Country of the First Edition

Original Language

English

First Edition Date

2004

First Edition Details

John Dougherty, Georgien Overwater, Zeus on the Loose. London: Young Corgi Books (a Division of Random House Children’s Books), 2004, 90 pp.

ISBN

9780552550819

Genre

Fiction
Humor
Illustrated works
Mythological fiction

Target Audience

Children (Middle-Grade Reader)

Cover

Missing cover

We are still trying to obtain permission for posting the original cover.


Author of the Entry:

Elizabeth Hale, University of New England, ehale@une.edu.au

Peer-reviewer of the Entry:

Miriam Riverlea, University of New England, mriverlea@gmail.com

Male portrait

John Dougherty , b. 1964
(Author)

John Dougherty was born in Larne, in Northern Ireland. He is a writer of children’s books. In the 1990s and early 2000s he was a teacher at Hillbrook Primary School, in London. He has written a number of series of children’s picture books and readers, usually with comic themes, and some with mythical or fairy-tale elements, including the Bansi O’Hara series about a girl with connections to faery folk; picture books on retellings of folktales, such as Finn MacCool and the Giant’s Causeway, Twice Upon a Time, The Story of Sir Dave (drawing on Arthurian legend), and adaptations of Shakespeare plays such as A Midsummer Night’s Dream and The Tempest. He has also written a trio of books about Zeus (Zeus on the Loose (2004), Zeus to the Rescue (2007), and Zeus Sorts it Out (2011)). He lives in Stroud, Gloucestershire. 


Official website (accessed: October 1, 2018)


Bio prepared by Elizabeth Hale, University of New England, ehale@une.edu.au


Female portrait

Georgien Overwater , b. 1958
(Illustrator)

Georgien Overwater is a Belgian-Dutch illustrator of children’s books. She was born in Gorichem, and from a child was interested in drawing. She trained at the Art Academy in Arnhem and has illustrated many children’s books around the world, including animated films (with Paul Driessen, and Sesame Street), the children’s series Floor, with Marjon Hoffman, the Dr Procession series by Jo Nesbo, and Munkel Trough by Jan Foxley.
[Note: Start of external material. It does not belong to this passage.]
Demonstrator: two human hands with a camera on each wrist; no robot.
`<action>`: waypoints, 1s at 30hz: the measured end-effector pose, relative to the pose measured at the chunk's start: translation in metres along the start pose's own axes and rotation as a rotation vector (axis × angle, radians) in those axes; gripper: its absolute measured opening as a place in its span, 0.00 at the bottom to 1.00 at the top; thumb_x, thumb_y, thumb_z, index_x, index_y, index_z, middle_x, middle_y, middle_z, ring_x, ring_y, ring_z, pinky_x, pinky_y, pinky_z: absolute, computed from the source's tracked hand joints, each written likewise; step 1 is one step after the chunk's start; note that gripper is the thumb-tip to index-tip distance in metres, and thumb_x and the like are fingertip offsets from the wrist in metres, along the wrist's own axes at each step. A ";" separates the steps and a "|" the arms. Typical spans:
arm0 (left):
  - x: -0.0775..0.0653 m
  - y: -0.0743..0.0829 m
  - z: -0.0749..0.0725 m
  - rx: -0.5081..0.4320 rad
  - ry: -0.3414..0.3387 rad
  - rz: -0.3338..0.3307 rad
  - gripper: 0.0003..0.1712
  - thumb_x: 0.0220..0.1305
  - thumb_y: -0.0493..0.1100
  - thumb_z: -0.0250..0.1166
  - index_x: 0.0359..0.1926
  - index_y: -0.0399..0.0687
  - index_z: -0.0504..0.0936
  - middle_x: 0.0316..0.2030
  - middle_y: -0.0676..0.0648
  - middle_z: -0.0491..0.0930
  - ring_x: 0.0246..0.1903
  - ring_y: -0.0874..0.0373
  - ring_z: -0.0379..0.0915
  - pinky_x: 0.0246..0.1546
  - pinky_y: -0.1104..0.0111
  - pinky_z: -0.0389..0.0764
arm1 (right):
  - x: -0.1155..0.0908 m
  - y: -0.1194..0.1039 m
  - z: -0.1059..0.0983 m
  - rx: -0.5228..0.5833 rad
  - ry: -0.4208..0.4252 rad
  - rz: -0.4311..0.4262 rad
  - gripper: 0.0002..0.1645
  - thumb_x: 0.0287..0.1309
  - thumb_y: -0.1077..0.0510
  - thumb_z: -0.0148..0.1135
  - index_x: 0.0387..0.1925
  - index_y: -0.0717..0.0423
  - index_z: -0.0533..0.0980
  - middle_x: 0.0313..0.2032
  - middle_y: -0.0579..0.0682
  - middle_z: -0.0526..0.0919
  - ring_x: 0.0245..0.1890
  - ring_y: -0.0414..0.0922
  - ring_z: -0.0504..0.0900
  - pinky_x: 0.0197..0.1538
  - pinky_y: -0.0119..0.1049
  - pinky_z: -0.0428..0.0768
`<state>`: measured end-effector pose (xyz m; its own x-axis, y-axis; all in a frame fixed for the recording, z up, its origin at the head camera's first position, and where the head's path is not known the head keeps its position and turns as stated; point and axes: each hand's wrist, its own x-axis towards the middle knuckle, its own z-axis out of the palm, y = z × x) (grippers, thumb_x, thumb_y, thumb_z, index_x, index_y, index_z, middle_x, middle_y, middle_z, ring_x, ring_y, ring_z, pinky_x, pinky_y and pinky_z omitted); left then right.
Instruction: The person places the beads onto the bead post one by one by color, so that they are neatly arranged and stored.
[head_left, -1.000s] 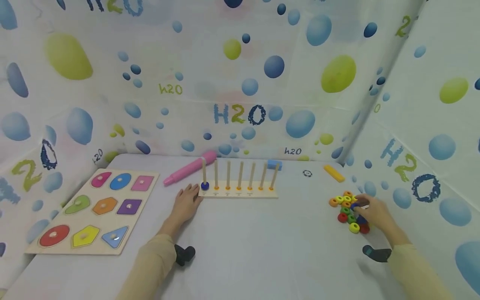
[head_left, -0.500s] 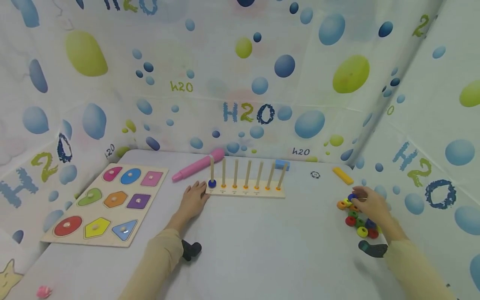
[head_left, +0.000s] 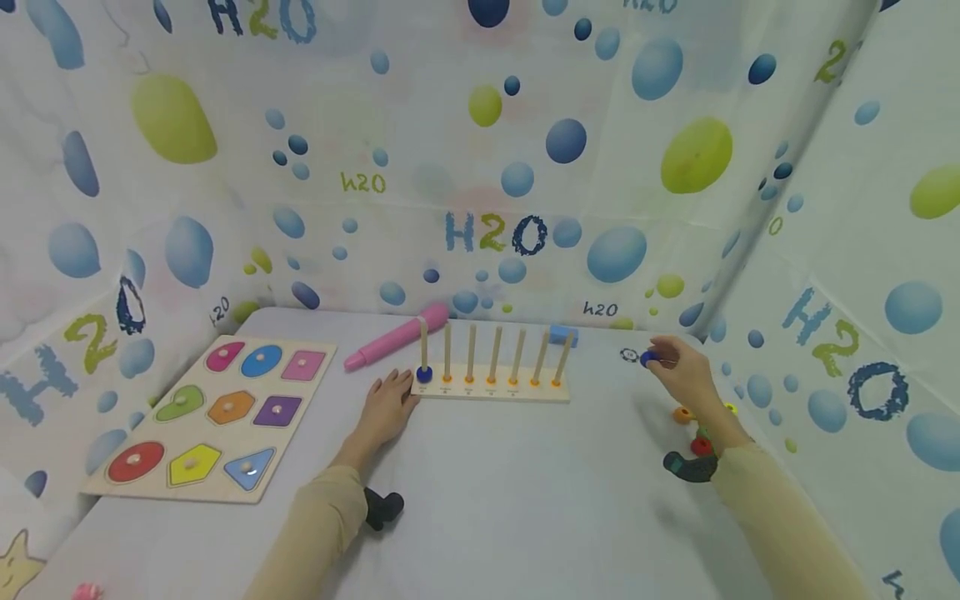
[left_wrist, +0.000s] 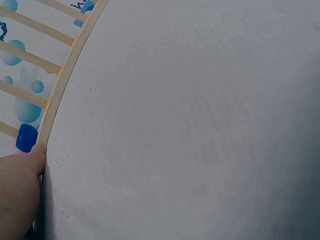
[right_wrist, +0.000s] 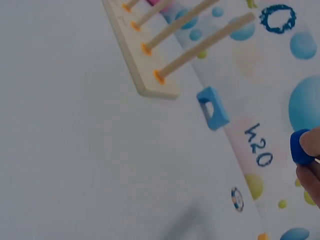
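Note:
A wooden peg board (head_left: 491, 392) with a row of upright pegs stands at the back middle of the table. One dark blue bead (head_left: 424, 375) sits at the foot of its leftmost peg. My left hand (head_left: 385, 410) lies at the board's left end, thumb against its edge in the left wrist view. Another blue bead (right_wrist: 300, 147) is pinched between thumb and fingers of my right hand (head_left: 682, 375), held above the table at the right. Behind that wrist, partly hidden, lies a pile of coloured beads, among them an orange bead (head_left: 681, 415) and a red bead (head_left: 702, 447).
A wooden shape puzzle (head_left: 213, 417) with knobbed pieces lies at the left. Behind the peg board are a pink tapered stick (head_left: 393, 340) and a blue block (head_left: 562, 335) with a cut-out. Patterned cloth walls (head_left: 420, 167) rise at the back and sides.
My right hand has picked a blue bead from the pile, lifted it and moved left and away from me. The left hand stays by the board while the head view shifts.

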<state>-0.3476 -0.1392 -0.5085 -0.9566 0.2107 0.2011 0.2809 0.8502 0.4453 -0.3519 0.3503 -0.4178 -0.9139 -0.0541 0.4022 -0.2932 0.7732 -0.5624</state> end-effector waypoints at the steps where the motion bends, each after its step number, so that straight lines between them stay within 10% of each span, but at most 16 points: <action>1: -0.001 -0.001 0.000 0.001 0.002 -0.001 0.30 0.69 0.45 0.54 0.65 0.32 0.63 0.66 0.36 0.62 0.67 0.38 0.49 0.67 0.45 0.44 | 0.003 -0.006 0.004 0.007 0.009 -0.013 0.22 0.60 0.65 0.60 0.55 0.63 0.70 0.47 0.61 0.80 0.47 0.56 0.80 0.50 0.47 0.78; 16: -0.005 -0.004 -0.004 0.003 0.024 -0.003 0.29 0.69 0.45 0.55 0.65 0.32 0.64 0.65 0.36 0.63 0.67 0.38 0.50 0.67 0.44 0.45 | 0.048 -0.107 0.069 0.172 0.087 -0.212 0.21 0.58 0.68 0.60 0.53 0.66 0.71 0.47 0.61 0.80 0.48 0.54 0.80 0.51 0.43 0.79; 30: -0.001 -0.003 0.003 0.001 0.028 0.017 0.29 0.69 0.46 0.55 0.65 0.32 0.65 0.65 0.37 0.64 0.67 0.39 0.51 0.67 0.45 0.46 | 0.072 -0.194 0.149 0.350 -0.059 -0.351 0.22 0.55 0.71 0.62 0.53 0.67 0.71 0.46 0.60 0.81 0.46 0.49 0.81 0.49 0.28 0.78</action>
<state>-0.3474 -0.1406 -0.5132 -0.9491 0.2118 0.2332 0.2974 0.8468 0.4410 -0.4031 0.1021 -0.3876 -0.7545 -0.3169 0.5747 -0.6534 0.4439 -0.6132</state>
She illustrated the three Zeus books, the Jack Slater Monster Investigator and Niteracy Hour books, by John Dougherty. She lives in Amsterdam.


Official website (accessed: October 1, 2018)

Profile at the leopold.nl (accessed: October 1, 2018)


Bio prepared by Elizabeth Hale, University of New England, ehale@une.edu.au


Sequels, Prequels and Spin-offs

Zeus to the Rescue (London: Young Corgi, 2007)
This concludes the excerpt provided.